* [The task]:
Every record should be written out exactly, please.

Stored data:
+--
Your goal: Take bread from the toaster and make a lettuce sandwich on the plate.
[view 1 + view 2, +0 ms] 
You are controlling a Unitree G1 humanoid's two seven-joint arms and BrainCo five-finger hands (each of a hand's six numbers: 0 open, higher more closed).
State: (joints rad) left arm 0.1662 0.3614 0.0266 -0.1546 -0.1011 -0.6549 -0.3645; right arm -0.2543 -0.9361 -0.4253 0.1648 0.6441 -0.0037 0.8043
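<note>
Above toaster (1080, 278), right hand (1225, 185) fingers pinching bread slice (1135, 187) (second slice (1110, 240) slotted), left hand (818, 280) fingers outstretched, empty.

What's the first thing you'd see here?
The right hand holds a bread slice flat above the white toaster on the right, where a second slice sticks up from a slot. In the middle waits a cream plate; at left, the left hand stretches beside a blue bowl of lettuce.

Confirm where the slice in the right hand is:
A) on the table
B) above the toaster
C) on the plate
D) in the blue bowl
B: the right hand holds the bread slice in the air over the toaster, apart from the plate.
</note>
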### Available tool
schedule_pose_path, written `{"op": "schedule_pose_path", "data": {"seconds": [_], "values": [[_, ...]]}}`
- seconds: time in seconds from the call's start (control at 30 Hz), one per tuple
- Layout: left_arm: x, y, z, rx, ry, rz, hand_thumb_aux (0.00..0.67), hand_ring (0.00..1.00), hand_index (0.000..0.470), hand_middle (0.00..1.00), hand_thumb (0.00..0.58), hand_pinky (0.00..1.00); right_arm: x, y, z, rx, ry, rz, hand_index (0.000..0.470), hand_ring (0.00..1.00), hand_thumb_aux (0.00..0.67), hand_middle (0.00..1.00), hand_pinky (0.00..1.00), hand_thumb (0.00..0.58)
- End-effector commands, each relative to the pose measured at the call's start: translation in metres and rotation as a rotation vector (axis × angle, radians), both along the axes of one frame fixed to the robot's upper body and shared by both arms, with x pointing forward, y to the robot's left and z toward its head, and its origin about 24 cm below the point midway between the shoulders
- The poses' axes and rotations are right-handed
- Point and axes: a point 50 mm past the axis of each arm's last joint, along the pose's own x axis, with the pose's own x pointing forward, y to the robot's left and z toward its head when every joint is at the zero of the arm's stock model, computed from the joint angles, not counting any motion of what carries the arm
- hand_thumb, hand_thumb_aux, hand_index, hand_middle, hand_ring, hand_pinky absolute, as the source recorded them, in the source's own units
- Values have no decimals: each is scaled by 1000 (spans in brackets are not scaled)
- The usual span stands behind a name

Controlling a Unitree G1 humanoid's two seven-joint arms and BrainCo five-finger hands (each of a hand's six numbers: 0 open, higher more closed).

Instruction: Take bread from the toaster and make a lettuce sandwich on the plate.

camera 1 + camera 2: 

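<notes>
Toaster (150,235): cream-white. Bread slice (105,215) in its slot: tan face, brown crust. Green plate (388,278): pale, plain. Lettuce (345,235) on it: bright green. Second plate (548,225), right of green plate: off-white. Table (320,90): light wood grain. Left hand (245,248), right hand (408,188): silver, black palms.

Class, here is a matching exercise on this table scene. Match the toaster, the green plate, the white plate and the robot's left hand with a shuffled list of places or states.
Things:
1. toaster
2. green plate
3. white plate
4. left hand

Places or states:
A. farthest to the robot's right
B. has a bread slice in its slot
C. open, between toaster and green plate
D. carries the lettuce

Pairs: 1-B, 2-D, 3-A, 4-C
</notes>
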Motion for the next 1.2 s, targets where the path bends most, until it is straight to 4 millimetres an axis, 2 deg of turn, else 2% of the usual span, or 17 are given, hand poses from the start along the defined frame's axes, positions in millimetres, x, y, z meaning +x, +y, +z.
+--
* [Output]:
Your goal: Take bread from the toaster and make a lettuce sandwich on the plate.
[view 1 + view 2, +0 ms] 
You are controlling a Unitree G1 humanoid's two seven-joint arms and BrainCo five-finger hands (each of a hand's six numbers: 0 open, higher more closed).
State: (joints rad) left arm 0.1662 0.3614 0.0266 -0.1546 -0.1011 -0.6549 -0.3645; right arm -0.2543 -0.9361 -0.4253 0.1648 0.6441 -0.0037 0.8043
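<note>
Above toaster (1080, 278), right hand (1225, 185) fingers pinching bread slice (1135, 187) (second slice (1110, 240) slotted), left hand (818, 280) fingers outstretched, empty.

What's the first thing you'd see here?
The right hand holds a bread slice flat above the white toaster on the right, where a second slice sticks up from a slot. In the middle waits a cream plate; at left, the left hand stretches beside a blue bowl of lettuce.

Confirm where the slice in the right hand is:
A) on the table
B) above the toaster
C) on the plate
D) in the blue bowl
B: the right hand holds the bread slice in the air over the toaster, apart from the plate.
</note>
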### Available tool
schedule_pose_path, written `{"op": "schedule_pose_path", "data": {"seconds": [_], "values": [[_, ...]]}}`
- seconds: time in seconds from the call's start (control at 30 Hz), one per tuple
- Layout: left_arm: x, y, z, rx, ry, rz, hand_thumb_aux (0.00..0.67), hand_ring (0.00..1.00), hand_index (0.000..0.470), hand_middle (0.00..1.00), hand_thumb (0.00..0.58), hand_pinky (0.00..1.00); right_arm: x, y, z, rx, ry, rz, hand_index (0.000..0.470), hand_ring (0.00..1.00), hand_thumb_aux (0.00..0.67), hand_middle (0.00..1.00), hand_pinky (0.00..1.00), hand_thumb (0.00..0.58)
- End-effector commands, each relative to the pose measured at the call's start: translation in metres and rotation as a rotation vector (axis × angle, radians), both along the axes of one frame fixed to the robot's upper body and shared by both arms, with x pointing forward, y to the robot's left and z toward its head, and its origin about 24 cm below the point midway between the shoulders
- The poses' axes and rotations are right-handed
- Point and axes: a point 50 mm past the axis of each arm's last joint, along the pose's own x axis, with the pose's own x pointing forward, y to the robot's left and z toward its head when every joint is at the zero of the arm's stock model, computed from the joint angles, not counting any motion of what carries the arm
- hand_thumb, hand_thumb_aux, hand_index, hand_middle, hand_ring, hand_pinky absolute, as the source recorded them, in the source's own units
- Values have no decimals: each is scaled by 1000 (spans in brackets are not scaled)
- The usual span stands behind a name

Controlling a Unitree G1 humanoid's two seven-joint arms and BrainCo five-finger hands (each of a hand's six numbers: 0 open, higher more closed).

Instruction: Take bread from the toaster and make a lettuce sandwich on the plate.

camera 1 + camera 2: 

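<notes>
Toaster (150,235): cream-white. Bread slice (105,215) in its slot: tan face, brown crust. Green plate (388,278): pale, plain. Lettuce (345,235) on it: bright green. Second plate (548,225), right of green plate: off-white. Table (320,90): light wood grain. Left hand (245,248), right hand (408,188): silver, black palms.

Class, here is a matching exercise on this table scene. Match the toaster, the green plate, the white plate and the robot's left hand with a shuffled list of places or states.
Things:
1. toaster
2. green plate
3. white plate
4. left hand

Places or states:
A. farthest to the robot's right
B. has a bread slice in its slot
C. open, between toaster and green plate
D. carries the lettuce

Pairs: 1-B, 2-D, 3-A, 4-C
</notes>
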Motion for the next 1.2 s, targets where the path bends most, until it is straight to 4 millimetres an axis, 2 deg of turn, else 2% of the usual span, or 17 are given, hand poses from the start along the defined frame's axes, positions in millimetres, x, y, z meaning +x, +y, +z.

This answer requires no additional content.